### What is needed
How many lines of the listing below hold the word "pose"? Answer with the number alone.

### Data block
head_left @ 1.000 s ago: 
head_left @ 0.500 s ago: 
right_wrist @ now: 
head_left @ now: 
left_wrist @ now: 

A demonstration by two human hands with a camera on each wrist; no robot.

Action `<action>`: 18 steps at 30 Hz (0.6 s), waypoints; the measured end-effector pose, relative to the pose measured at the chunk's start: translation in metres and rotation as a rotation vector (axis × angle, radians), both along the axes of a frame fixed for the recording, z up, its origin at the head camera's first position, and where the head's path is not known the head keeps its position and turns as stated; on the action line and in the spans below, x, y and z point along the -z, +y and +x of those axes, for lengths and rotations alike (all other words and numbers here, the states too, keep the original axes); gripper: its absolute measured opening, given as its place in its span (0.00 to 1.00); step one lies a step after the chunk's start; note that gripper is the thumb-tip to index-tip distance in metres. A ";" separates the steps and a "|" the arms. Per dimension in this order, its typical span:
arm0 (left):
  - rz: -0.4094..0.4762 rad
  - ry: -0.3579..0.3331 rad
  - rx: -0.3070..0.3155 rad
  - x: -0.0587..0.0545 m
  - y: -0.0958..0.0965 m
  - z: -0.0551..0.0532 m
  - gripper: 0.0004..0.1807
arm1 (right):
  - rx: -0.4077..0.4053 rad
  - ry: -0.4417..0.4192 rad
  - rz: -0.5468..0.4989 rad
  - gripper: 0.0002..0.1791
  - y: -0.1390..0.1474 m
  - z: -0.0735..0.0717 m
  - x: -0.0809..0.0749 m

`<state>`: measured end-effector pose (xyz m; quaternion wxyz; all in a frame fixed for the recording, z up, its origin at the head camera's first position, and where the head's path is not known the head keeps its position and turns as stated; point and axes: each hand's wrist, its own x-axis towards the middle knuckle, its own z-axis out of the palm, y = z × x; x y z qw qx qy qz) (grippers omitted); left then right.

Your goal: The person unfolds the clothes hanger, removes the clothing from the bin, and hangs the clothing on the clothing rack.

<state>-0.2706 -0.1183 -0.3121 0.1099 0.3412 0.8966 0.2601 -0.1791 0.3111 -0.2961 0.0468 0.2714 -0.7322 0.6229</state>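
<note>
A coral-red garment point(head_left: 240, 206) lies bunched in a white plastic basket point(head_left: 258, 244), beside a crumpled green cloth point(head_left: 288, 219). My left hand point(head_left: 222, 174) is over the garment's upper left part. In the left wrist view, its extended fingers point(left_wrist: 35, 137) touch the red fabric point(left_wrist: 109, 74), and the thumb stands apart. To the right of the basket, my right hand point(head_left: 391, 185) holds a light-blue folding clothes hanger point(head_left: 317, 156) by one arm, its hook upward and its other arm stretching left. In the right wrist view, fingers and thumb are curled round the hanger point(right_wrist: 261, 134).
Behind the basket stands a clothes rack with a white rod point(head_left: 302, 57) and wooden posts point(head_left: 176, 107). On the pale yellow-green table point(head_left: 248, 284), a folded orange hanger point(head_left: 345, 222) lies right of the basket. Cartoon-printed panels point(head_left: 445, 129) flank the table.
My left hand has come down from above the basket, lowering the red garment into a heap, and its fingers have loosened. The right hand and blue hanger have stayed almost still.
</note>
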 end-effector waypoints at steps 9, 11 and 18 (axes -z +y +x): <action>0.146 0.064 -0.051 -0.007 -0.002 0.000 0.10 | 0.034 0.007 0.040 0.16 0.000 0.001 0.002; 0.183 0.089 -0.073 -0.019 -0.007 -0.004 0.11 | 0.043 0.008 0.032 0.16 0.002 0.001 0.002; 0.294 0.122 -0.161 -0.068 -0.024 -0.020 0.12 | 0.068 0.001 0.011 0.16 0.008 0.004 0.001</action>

### Solution for this task
2